両者は、韓国語と国内産業向けのエージェント型AIモデルとAIエージェントシステムを共同開発する。韓国のAI基盤技術開発、世界で活躍する人材の育成、産業競争力強化に向けた長期的な研究協力体制も構築する。NVIDIAのフルスタックAI技術とNemotronオープンモデル、国内のNVIDIAクラウドパートナーのコンピューティングインフラを、KAISTの世界水準の研究人材と組み合わせる計画だ。

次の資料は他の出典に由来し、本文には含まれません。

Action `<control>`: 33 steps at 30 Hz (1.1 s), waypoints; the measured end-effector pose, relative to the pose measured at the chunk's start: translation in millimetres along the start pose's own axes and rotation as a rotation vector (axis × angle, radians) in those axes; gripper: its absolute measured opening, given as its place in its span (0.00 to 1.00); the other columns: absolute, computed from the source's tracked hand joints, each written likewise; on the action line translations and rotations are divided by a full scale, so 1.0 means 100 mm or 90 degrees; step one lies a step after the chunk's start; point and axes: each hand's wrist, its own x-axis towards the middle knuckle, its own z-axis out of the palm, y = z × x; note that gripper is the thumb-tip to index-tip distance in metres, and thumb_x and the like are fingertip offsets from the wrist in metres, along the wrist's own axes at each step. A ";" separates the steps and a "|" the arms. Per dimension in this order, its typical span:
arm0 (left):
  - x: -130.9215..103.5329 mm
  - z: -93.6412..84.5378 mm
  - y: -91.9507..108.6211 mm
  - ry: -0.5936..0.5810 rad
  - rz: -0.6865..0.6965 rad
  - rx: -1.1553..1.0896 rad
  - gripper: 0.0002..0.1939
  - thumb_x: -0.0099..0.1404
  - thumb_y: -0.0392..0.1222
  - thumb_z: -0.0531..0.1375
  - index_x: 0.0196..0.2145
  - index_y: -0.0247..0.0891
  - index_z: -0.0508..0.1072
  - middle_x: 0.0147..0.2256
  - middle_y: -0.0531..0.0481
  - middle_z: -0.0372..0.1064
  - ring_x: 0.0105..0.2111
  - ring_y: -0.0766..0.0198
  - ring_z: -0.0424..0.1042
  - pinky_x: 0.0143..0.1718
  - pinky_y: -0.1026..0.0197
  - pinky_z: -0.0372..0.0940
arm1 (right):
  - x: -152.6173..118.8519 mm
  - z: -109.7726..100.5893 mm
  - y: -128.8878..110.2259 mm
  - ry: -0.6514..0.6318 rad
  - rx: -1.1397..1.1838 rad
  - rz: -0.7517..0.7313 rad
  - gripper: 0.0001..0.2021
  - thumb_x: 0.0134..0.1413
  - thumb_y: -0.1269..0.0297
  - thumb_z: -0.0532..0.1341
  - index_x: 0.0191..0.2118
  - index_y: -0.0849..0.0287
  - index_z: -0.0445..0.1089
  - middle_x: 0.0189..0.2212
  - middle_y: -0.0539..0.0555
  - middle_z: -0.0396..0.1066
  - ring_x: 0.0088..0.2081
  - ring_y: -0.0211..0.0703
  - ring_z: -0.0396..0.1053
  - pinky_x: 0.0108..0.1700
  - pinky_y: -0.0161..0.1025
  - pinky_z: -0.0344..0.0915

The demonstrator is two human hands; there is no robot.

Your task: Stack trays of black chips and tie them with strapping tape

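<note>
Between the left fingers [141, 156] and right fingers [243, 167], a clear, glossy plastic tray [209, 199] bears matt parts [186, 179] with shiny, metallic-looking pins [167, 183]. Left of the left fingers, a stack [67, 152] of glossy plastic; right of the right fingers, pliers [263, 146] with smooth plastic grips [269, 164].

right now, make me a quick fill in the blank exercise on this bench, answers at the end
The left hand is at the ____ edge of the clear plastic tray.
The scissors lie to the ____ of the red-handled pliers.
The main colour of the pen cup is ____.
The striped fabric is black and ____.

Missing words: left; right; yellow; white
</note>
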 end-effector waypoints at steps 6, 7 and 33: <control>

協力は当初5年間で総額3億ドル規模となり、年間5000万ドル相当のAIコンピューティング資源を提供する。共同研究所は毎年少なくとも10人のKAIST研究者に研究資金を提供し、それぞれにNVIDIAでのインターンシップの機会を設ける。同社は優秀な韓国人研究者を正規職として採用する計画も示した。所長には、現在NVIDIAに所属し、翌8月に同大学院教授に就任予定のキム・ヒョンウ(Hyunwoo Kim)博士が就き、研究方針の策定と国内外の研究者間の協力を統括する。

ペ・チュンシク(Choongsik Bae)KAIST総長は「世界最高水準のAI研究人材と最先端のAIインフラを結び付け、韓国を代表する世界的なAI研究拠点を構築します」と述べた。NVIDIAのビル・ダリー(Bill Dally)主席科学者兼研究担当上級副社長は、韓国の産業、言語、未来に向けたAIモデルとエージェントシステムの開発を加速する基盤になると期待を示した。同博士は「韓国が世界的なAI科学者を呼び込み、定着させられるよう、NVIDIAと意欲的な研究を進め、同社の世界的な研究組織と持続的な関係を築きます」と語った。